Start of Data

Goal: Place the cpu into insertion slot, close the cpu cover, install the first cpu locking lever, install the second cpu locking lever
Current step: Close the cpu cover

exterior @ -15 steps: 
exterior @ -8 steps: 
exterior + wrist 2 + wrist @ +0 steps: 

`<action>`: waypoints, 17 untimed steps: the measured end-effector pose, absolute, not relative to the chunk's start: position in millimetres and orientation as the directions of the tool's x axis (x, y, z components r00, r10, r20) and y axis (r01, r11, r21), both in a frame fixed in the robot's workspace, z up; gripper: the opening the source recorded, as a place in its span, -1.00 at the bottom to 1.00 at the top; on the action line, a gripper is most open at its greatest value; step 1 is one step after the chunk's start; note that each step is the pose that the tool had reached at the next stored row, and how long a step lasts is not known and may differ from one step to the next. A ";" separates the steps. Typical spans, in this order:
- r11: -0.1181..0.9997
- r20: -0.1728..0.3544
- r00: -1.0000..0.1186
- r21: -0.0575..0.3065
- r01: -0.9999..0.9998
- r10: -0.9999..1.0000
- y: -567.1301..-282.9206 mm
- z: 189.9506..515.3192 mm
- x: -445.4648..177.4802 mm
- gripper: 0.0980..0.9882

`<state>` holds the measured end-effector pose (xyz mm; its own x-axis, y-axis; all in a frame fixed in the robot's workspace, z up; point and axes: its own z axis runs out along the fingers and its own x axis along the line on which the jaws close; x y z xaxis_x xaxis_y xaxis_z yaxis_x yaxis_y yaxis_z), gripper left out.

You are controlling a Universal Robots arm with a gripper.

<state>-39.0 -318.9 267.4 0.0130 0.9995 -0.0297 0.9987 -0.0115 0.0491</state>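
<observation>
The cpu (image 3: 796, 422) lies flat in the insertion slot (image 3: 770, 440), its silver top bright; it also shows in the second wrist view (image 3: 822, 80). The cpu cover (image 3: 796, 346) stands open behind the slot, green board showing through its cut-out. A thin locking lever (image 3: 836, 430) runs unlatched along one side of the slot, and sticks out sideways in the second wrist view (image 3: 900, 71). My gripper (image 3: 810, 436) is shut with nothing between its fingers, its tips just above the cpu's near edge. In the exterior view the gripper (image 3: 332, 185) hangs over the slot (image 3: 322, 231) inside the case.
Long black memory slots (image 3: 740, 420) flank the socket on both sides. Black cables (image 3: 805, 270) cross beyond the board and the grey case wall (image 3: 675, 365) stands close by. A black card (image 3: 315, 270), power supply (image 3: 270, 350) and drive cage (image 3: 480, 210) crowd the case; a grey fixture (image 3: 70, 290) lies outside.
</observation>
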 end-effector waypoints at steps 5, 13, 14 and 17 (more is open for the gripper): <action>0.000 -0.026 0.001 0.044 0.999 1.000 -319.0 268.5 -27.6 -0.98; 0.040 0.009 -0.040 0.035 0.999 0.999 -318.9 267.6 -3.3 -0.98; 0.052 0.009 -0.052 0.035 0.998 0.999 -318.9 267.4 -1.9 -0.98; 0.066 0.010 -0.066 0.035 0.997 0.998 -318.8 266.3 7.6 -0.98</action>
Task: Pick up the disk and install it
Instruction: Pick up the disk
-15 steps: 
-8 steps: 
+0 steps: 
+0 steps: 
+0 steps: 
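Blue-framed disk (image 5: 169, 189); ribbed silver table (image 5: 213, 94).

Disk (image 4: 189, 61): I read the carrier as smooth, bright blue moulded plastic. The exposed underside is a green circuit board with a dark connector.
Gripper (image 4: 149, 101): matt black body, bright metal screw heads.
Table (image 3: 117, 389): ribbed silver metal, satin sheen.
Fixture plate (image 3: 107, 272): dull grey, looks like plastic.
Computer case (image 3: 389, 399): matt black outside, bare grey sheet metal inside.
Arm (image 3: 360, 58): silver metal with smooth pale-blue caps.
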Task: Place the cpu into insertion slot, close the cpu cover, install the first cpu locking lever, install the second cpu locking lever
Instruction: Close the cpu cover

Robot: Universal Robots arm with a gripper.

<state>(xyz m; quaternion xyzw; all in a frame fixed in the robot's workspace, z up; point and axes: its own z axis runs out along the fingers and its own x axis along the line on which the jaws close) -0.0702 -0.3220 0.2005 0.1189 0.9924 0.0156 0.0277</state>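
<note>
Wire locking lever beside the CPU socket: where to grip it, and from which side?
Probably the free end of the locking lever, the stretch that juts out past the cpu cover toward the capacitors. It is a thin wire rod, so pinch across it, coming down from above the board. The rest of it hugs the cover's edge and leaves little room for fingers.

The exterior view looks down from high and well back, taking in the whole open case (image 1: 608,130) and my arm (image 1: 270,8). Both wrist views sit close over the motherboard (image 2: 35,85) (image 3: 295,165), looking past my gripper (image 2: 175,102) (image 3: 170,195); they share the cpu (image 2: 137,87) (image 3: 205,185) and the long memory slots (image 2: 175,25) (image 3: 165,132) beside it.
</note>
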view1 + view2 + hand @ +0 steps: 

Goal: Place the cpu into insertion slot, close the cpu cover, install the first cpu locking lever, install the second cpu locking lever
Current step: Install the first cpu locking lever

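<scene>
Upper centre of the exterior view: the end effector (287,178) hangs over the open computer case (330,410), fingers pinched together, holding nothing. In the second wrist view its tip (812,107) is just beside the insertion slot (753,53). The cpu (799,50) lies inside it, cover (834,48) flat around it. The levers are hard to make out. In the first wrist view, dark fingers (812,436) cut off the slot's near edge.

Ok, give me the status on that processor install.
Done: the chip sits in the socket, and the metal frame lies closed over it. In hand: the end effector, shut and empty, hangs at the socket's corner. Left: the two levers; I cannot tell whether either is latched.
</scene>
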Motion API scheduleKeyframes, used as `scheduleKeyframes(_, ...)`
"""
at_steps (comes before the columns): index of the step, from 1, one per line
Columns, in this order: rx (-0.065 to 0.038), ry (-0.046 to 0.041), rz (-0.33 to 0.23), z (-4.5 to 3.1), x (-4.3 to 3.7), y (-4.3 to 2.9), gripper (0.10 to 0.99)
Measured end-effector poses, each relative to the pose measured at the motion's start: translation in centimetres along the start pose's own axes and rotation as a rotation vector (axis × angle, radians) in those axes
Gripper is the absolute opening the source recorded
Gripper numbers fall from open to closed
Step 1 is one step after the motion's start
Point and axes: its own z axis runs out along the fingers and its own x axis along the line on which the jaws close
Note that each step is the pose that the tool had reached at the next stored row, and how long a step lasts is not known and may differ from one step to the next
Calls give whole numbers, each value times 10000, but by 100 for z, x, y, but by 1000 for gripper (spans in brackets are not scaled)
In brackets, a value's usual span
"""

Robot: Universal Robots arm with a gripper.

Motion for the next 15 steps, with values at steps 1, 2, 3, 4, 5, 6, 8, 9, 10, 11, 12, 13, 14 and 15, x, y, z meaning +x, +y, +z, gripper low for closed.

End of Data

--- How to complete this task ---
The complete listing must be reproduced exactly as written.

--- Answer section ---
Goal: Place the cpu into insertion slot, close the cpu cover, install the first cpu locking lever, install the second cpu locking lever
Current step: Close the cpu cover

exterior @ -15 steps: 
exterior @ -8 steps: 
exterior + wrist 2 + wrist @ +0 steps: 

`<action>`: waypoints, 17 untimed steps: the measured end-effector pose, absolute, not relative to the chunk's start: position in millimetres and orientation as the directions of the tool's x axis (x, y, z components r00, r10, r20) and y axis (r01, r11, r21), both in a frame fixed in the robot's workspace, z up; gripper: the opening the source recorded, as a place in its span, -1.00 at the bottom to 1.00 at the top; on the action line, a gripper is most open at its greatest value; step 1 is one step after the chunk's start; note that each step is the pose that the tool had reached at the next stored row, and how long a step lasts is not known and may differ from one step to the next. A ";" separates the steps. Typical spans, in this order:
- r11: -0.1181..0.9997
- r20: -0.1728..0.3544
- r00: -1.0000..0.1186
- r21: -0.0575..0.3065
- r01: -0.9999..0.9998
- r10: -0.9999..1.0000
- y: -567.1301..-282.9206 mm
- z: 189.9506..515.3192 mm
- x: -445.4648..177.4802 mm
- gripper: 0.0980..0.9882

`<state>` holds the measured end-effector pose (xyz mm; its own x-axis, y-axis; all in a frame fixed in the robot's workspace, z up; point and axes: its own z axis runs out along the fingers and its own x axis along the line on which the jaws close; x y z xaxis_x xaxis_y xaxis_z yaxis_x yaxis_y yaxis_z), gripper left out.

You are controlling a Universal Robots arm with a gripper.

<state>-39.0 -318.9 267.4 0.0130 0.9995 -0.0297 0.9987 -0.0115 0.0491</state>
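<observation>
The cpu (image 3: 796, 422) lies flat in the insertion slot (image 3: 770, 440), its silver top bright; it also shows in the second wrist view (image 3: 822, 80). The cpu cover (image 3: 796, 346) stands open behind the slot, green board showing through its cut-out. A thin locking lever (image 3: 836, 430) runs unlatched along one side of the slot, and sticks out sideways in the second wrist view (image 3: 900, 71). My gripper (image 3: 810, 436) is shut with nothing between its fingers, its tips just above the cpu's near edge. In the exterior view the gripper (image 3: 332, 185) hangs over the slot (image 3: 322, 231) inside the case.
Long black memory slots (image 3: 740, 420) flank the socket on both sides. Black cables (image 3: 805, 270) cross beyond the board and the grey case wall (image 3: 675, 365) stands close by. A black card (image 3: 315, 270), power supply (image 3: 270, 350) and drive cage (image 3: 480, 210) crowd the case; a grey fixture (image 3: 70, 290) lies outside.
</observation>
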 end-effector waypoints at steps 5, 13, 14 and 17 (more is open for the gripper): <action>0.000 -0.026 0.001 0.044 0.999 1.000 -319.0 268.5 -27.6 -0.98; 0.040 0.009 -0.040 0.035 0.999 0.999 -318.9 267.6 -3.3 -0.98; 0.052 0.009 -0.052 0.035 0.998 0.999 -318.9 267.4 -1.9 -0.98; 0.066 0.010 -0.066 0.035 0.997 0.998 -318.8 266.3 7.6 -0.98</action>
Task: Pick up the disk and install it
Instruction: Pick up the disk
-15 steps: 
-8 steps: 
+0 steps: 
+0 steps: 
+0 steps: 
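Blue-framed disk (image 5: 169, 189); ribbed silver table (image 5: 213, 94).

Disk (image 4: 189, 61): I read the carrier as smooth, bright blue moulded plastic. The exposed underside is a green circuit board with a dark connector.
Gripper (image 4: 149, 101): matt black body, bright metal screw heads.
Table (image 3: 117, 389): ribbed silver metal, satin sheen.
Fixture plate (image 3: 107, 272): dull grey, looks like plastic.
Computer case (image 3: 389, 399): matt black outside, bare grey sheet metal inside.
Arm (image 3: 360, 58): silver metal with smooth pale-blue caps.
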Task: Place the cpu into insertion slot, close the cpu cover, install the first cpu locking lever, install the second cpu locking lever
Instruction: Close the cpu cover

Robot: Universal Robots arm with a gripper.

<state>(xyz m; quaternion xyzw; all in a frame fixed in the robot's workspace, z up; point and axes: its own z axis runs out along the fingers and its own x axis along the line on which the jaws close) -0.0702 -0.3220 0.2005 0.1189 0.9924 0.0156 0.0277</state>
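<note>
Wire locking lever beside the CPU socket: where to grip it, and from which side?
Probably the free end of the locking lever, the stretch that juts out past the cpu cover toward the capacitors. It is a thin wire rod, so pinch across it, coming down from above the board. The rest of it hugs the cover's edge and leaves little room for fingers.

The exterior view looks down from high and well back, taking in the whole open case (image 1: 608,130) and my arm (image 1: 270,8). Both wrist views sit close over the motherboard (image 2: 35,85) (image 3: 295,165), looking past my gripper (image 2: 175,102) (image 3: 170,195); they share the cpu (image 2: 137,87) (image 3: 205,185) and the long memory slots (image 2: 175,25) (image 3: 165,132) beside it.
</note>
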view1 + view2 + hand @ +0 steps: 

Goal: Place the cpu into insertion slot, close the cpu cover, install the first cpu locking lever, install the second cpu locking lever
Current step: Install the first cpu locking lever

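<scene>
Upper centre of the exterior view: the end effector (287,178) hangs over the open computer case (330,410), fingers pinched together, holding nothing. In the second wrist view its tip (812,107) is just beside the insertion slot (753,53). The cpu (799,50) lies inside it, cover (834,48) flat around it. The levers are hard to make out. In the first wrist view, dark fingers (812,436) cut off the slot's near edge.

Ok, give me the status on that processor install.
Done: the chip sits in the socket, and the metal frame lies closed over it. In hand: the end effector, shut and empty, hangs at the socket's corner. Left: the two levers; I cannot tell whether either is latched.
</scene>
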Motion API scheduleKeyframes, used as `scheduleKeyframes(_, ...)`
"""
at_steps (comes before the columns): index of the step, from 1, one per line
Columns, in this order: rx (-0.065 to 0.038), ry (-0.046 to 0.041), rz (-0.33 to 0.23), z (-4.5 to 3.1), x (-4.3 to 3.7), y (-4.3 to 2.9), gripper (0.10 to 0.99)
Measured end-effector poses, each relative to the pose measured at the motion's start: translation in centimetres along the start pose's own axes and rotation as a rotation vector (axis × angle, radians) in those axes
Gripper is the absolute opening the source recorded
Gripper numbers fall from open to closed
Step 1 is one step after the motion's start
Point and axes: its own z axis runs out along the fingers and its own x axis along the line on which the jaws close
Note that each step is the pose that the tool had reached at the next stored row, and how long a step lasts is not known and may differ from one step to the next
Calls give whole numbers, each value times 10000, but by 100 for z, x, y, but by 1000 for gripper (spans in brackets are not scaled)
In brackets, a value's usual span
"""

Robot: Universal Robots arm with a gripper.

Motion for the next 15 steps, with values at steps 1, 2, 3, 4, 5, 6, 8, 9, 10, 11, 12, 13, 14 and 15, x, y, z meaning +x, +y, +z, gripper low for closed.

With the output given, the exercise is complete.